▶ Task instructions: Please restate the listing that follows without changing anything.
*** Recorded data
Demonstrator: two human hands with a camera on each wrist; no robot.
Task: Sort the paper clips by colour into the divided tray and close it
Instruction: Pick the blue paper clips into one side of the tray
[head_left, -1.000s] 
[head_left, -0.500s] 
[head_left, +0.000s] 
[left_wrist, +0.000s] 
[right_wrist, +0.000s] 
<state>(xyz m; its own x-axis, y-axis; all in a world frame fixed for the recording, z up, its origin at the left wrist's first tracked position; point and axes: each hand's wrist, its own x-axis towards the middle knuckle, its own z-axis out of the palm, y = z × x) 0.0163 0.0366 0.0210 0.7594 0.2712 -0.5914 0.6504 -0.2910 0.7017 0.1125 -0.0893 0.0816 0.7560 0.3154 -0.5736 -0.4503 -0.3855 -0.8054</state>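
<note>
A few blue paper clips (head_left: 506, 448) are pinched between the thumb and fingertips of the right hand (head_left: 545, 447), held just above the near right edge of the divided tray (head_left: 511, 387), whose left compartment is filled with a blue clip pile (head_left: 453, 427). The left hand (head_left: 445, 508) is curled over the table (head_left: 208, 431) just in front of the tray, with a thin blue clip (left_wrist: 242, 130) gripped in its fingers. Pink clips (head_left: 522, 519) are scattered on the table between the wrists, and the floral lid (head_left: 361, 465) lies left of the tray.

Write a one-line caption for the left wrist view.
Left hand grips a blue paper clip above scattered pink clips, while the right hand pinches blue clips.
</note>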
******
▶ Task response:
Demonstrator: two human hands with a camera on each wrist; no robot.
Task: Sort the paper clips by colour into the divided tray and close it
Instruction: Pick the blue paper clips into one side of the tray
[head_left, -1.000s] 
[head_left, -0.500s] 
[head_left, +0.000s] 
[left_wrist, +0.000s] 
[right_wrist, +0.000s] 
<state>(xyz m; its own x-axis, y-axis; all in a world frame fixed for the recording, z up, its origin at the left wrist's first tracked position; point and axes: each hand's wrist, its own x-axis towards the middle knuckle, its own z-axis out of the palm, y = z × x) 0.0163 0.0366 0.0210 0.7594 0.2712 -0.5914 0.6504 -0.2910 0.7017 0.1125 -0.0893 0.0816 0.7560 0.3154 -0.5736 -0.4503 -0.3855 -0.8054</state>
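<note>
A few blue paper clips (head_left: 506, 448) are pinched between the thumb and fingertips of the right hand (head_left: 545, 447), held just above the near right edge of the divided tray (head_left: 511, 387), whose left compartment is filled with a blue clip pile (head_left: 453, 427). The left hand (head_left: 445, 508) is curled over the table (head_left: 208, 431) just in front of the tray, with a thin blue clip (left_wrist: 242, 130) gripped in its fingers. Pink clips (head_left: 522, 519) are scattered on the table between the wrists, and the floral lid (head_left: 361, 465) lies left of the tray.

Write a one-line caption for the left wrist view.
Left hand grips a blue paper clip above scattered pink clips, while the right hand pinches blue clips.
</note>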

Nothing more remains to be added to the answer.